TASK DIRECTIONS: Give back the whole listing exactly as shown.

MATERIALS PROVIDED:
[Start of section]

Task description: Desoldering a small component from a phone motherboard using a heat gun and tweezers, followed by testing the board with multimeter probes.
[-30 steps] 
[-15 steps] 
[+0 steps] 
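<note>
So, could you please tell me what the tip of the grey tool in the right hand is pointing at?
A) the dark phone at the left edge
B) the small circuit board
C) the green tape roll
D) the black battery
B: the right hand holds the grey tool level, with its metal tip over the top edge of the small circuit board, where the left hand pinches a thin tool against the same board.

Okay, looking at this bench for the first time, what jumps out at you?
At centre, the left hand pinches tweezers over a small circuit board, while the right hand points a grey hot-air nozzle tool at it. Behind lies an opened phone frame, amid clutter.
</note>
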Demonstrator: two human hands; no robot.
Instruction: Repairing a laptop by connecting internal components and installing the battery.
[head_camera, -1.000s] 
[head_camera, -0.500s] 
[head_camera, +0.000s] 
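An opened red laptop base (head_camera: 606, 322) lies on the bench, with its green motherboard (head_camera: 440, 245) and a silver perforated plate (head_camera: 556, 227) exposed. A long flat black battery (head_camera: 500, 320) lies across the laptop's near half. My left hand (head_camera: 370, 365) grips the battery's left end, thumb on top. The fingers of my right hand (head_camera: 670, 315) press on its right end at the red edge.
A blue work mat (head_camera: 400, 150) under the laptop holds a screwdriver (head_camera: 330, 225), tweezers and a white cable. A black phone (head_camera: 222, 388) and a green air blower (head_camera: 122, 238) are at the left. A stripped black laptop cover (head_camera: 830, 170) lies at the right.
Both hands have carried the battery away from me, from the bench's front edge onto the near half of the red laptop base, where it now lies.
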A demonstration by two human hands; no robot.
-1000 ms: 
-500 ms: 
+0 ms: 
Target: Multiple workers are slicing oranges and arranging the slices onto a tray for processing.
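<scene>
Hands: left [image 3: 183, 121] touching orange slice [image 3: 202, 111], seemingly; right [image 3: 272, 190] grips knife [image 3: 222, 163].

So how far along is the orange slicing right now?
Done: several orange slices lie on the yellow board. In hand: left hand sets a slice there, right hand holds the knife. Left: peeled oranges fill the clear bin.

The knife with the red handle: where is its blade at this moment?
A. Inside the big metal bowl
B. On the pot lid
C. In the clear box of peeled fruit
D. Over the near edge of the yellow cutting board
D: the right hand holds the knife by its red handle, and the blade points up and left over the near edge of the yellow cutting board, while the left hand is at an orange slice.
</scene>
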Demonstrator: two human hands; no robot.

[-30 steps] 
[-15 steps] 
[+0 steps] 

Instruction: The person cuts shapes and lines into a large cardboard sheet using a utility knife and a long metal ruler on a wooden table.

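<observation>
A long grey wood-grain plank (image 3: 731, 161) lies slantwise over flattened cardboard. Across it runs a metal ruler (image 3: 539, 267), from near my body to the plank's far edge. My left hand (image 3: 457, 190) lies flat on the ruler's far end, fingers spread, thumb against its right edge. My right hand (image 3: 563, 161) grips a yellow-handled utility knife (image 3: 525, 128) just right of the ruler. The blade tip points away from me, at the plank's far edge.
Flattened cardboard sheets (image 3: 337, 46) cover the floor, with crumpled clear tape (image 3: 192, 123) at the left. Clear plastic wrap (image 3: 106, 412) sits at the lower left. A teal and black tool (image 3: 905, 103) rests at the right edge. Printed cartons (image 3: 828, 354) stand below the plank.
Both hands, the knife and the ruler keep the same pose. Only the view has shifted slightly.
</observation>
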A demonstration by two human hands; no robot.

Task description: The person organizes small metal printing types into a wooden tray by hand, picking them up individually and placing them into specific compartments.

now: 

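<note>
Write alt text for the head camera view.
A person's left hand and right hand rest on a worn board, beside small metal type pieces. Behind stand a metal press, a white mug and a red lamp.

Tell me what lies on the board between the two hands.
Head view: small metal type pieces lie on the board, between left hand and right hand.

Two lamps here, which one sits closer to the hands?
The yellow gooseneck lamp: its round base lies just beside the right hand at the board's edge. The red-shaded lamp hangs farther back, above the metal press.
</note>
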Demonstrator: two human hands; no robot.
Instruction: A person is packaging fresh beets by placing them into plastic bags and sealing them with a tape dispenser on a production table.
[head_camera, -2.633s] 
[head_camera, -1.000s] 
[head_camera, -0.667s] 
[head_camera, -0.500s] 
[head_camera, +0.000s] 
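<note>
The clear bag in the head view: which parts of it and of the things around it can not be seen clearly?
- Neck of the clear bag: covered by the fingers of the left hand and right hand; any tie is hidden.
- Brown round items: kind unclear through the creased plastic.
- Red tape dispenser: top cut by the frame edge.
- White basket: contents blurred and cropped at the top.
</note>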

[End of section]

WRITTEN SOLUTION:
Task description: Desoldering a small component from a phone motherboard using a heat gun and tweezers, followed by testing the board with multimeter probes.
[-30 steps] 
[-15 steps] 
[+0 steps] 
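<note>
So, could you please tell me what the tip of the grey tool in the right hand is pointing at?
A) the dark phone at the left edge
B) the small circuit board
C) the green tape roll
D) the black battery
B: the right hand holds the grey tool level, with its metal tip over the top edge of the small circuit board, where the left hand pinches a thin tool against the same board.

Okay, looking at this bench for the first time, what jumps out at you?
At centre, the left hand pinches tweezers over a small circuit board, while the right hand points a grey hot-air nozzle tool at it. Behind lies an opened phone frame, amid clutter.
</note>
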Demonstrator: two human hands; no robot.
Instruction: Repairing a laptop by connecting internal components and installing the battery.
[head_camera, -1.000s] 
[head_camera, -0.500s] 
[head_camera, +0.000s] 
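An opened red laptop base (head_camera: 606, 322) lies on the bench, with its green motherboard (head_camera: 440, 245) and a silver perforated plate (head_camera: 556, 227) exposed. A long flat black battery (head_camera: 500, 320) lies across the laptop's near half. My left hand (head_camera: 370, 365) grips the battery's left end, thumb on top. The fingers of my right hand (head_camera: 670, 315) press on its right end at the red edge.
A blue work mat (head_camera: 400, 150) under the laptop holds a screwdriver (head_camera: 330, 225), tweezers and a white cable. A black phone (head_camera: 222, 388) and a green air blower (head_camera: 122, 238) are at the left. A stripped black laptop cover (head_camera: 830, 170) lies at the right.
Both hands have carried the battery away from me, from the bench's front edge onto the near half of the red laptop base, where it now lies.
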A demonstration by two human hands; no robot.
-1000 ms: 
-500 ms: 
+0 ms: 
Target: Multiple workers are slicing oranges and arranging the slices onto a tray for processing.
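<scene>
Hands: left [image 3: 183, 121] touching orange slice [image 3: 202, 111], seemingly; right [image 3: 272, 190] grips knife [image 3: 222, 163].

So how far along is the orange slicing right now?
Done: several orange slices lie on the yellow board. In hand: left hand sets a slice there, right hand holds the knife. Left: peeled oranges fill the clear bin.

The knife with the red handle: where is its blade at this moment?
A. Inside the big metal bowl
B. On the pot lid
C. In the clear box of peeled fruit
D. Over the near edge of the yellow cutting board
D: the right hand holds the knife by its red handle, and the blade points up and left over the near edge of the yellow cutting board, while the left hand is at an orange slice.
</scene>
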Demonstrator: two human hands; no robot.

[-30 steps] 
[-15 steps] 
[+0 steps] 

Instruction: The person cuts shapes and lines into a large cardboard sheet using a utility knife and a long metal ruler on a wooden table.

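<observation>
A long grey wood-grain plank (image 3: 731, 161) lies slantwise over flattened cardboard. Across it runs a metal ruler (image 3: 539, 267), from near my body to the plank's far edge. My left hand (image 3: 457, 190) lies flat on the ruler's far end, fingers spread, thumb against its right edge. My right hand (image 3: 563, 161) grips a yellow-handled utility knife (image 3: 525, 128) just right of the ruler. The blade tip points away from me, at the plank's far edge.
Flattened cardboard sheets (image 3: 337, 46) cover the floor, with crumpled clear tape (image 3: 192, 123) at the left. Clear plastic wrap (image 3: 106, 412) sits at the lower left. A teal and black tool (image 3: 905, 103) rests at the right edge. Printed cartons (image 3: 828, 354) stand below the plank.
Both hands, the knife and the ruler keep the same pose. Only the view has shifted slightly.
</observation>
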A demonstration by two human hands; no robot.

Task description: The person organizes small metal printing types into a wooden tray by hand, picking them up individually and placing them into specific compartments.

now: 

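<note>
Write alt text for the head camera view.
A person's left hand and right hand rest on a worn board, beside small metal type pieces. Behind stand a metal press, a white mug and a red lamp.

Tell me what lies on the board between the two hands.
Head view: small metal type pieces lie on the board, between left hand and right hand.

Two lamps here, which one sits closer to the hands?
The yellow gooseneck lamp: its round base lies just beside the right hand at the board's edge. The red-shaded lamp hangs farther back, above the metal press.
</note>
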Demonstrator: two human hands; no robot.
Instruction: A person is packaging fresh beets by placing them into plastic bags and sealing them with a tape dispenser on a production table.
[head_camera, -2.633s] 
[head_camera, -1.000s] 
[head_camera, -0.667s] 
[head_camera, -0.500s] 
[head_camera, +0.000s] 
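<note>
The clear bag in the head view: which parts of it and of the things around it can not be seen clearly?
- Neck of the clear bag: covered by the fingers of the left hand and right hand; any tie is hidden.
- Brown round items: kind unclear through the creased plastic.
- Red tape dispenser: top cut by the frame edge.
- White basket: contents blurred and cropped at the top.
</note>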

No part of the exercise remains unanswered.